Luís Montenegro heeft nu zelfs de moed om een ministerie voor Staatshervorming op te richten en de "oorlog tegen de bureaucratie" aan te kondigen. Het expliciet maken van zijn doelstellingen is op zich al riskant, aangezien hij al een heel systeem van waarschuwingen heeft gecreëerd binnen het openbaar bestuur in het algemeen, maar ook binnen vakbonden, beroepsorganisaties en zelfs politieke partijen. Bureaucratie creëert banen en een web van belangen dat zeer moeilijk te doorbreken is.
Een aantal van de aangekondigde maatregelen zullen, als ze worden uitgevoerd, de voorwaarden scheppen om de kosten van onze context aanzienlijk te verlagen. Dit levert voordelen op voor bedrijven, maar ook voor burgers. Deze voordelen zijn zelfs groter dan belastingverlagingen.

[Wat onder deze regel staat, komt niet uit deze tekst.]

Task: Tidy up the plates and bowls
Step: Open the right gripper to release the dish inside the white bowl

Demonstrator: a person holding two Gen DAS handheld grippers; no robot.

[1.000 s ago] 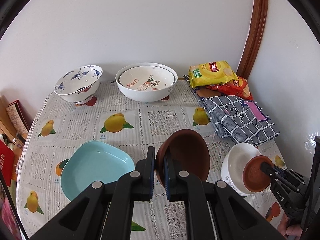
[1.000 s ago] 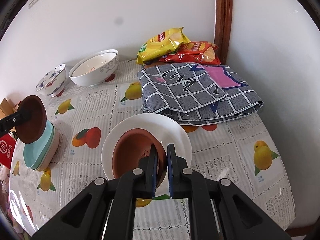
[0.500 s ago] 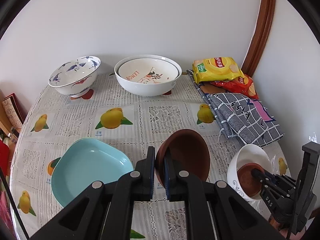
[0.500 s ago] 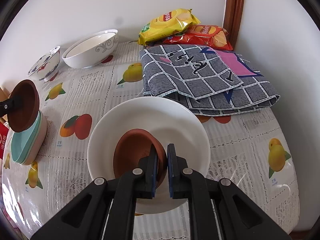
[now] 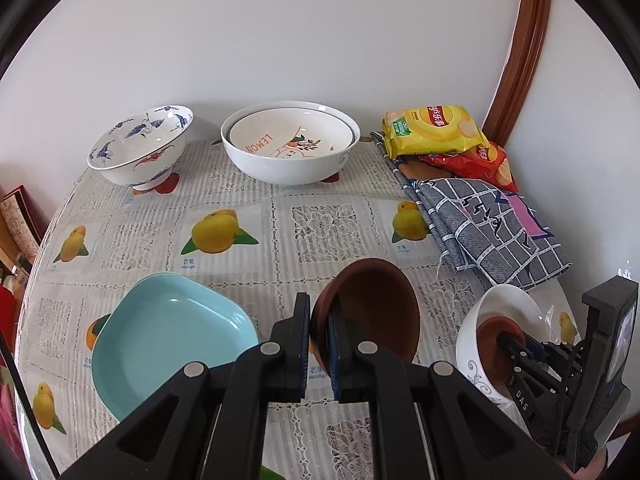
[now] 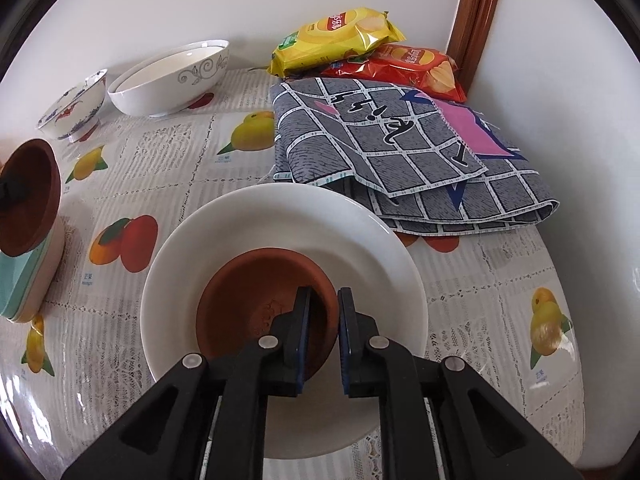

Eén manier is om de bureaucratie-creërende machine te stoppen door te beloven de “bureaucratische impact” te beoordelen voordat nieuwe wetgevende en regulerende maatregelen worden aangenomen, “met de mogelijkheid van afwijzing als de impact negatief is.” Het zou beter zijn om van meet af aan te garanderen dat het voorstel zal worden afgewezen als de kosten groter zijn dan de baten.
Een ander gebied dat belooft een aantal knelpunten bij de uitvoering van openbare projecten weg te nemen, is, zoals te lezen is in het Regeringsprogramma, “het verminderen van bureaucratie en het versnellen van vergunnings-, autorisatie- en aanbestedingssystemen, het elimineren van overbodige uitspraken en het bevorderen van inspectie achteraf, het invoeren van stilzwijgende uitstel waar mogelijk en het bestraffen van ongerechtvaardigde afwijzingen”.
Wat er in die zin staat, zonder er verder op in te gaan, is een herculische taak die, als de regering erin slaagt deze uit te voeren, de basis zal leggen voor een ware culturele revolutie in het functioneren van de staat in het land. Een van de vragen is natuurlijk: hoe worden onterechte afwijzingen beoordeeld? Maar als dat het enige is wat mislukt, hebben we al iets gewonnen.
Gezien wat de regering wil bereiken, moet ze zich voorbereiden op weerstand van alle kanten, ook van enkele particuliere instanties die hun brood verdienen met consultancy om de bureaucratie te omzeilen. Er is veel werk en papierwerk dat overbodig zal zijn, wat betekent dat er werk is – onnodig, dat is waar – dat niet meer gedaan zal worden. Het zal niet eenvoudig zijn om werknemers, beroepsverenigingen en zelfs bedrijven die van de bureaucratie leven te overtuigen.
Er is echter één reden waarom we gematigd optimistisch kunnen zijn over het vermogen om deze hervormingen door te voeren. Momenteel bezorgt bureaucratie niet alleen problemen voor bedrijven en burgers, maar belemmert ze ook steeds meer het bestuur en de mogelijkheid van overheden om hun aankondigingen uit te voeren. Neem bijvoorbeeld de ontwikkelingen op het gebied van huisvesting. Deze regering worstelt, net als voorgaande regeringen, met de bouw van sociale woningen, en tussen al het papierwerk door verloopt de voortgang extreem traag.
In de zoektocht naar maximale efficiëntie zou het goed zijn als de regering de bureaucratische machine zou kunnen stoppen en het aantal adviezen en voorafgaande vergunningen aanzienlijk zou kunnen verminderen. Hoe groter de spreiding over duizend-en-één doelstellingen – zoals het programma van de regering lijkt te zijn – hoe groter de kans dat de "oorlog tegen de bureaucratie" verloren gaat.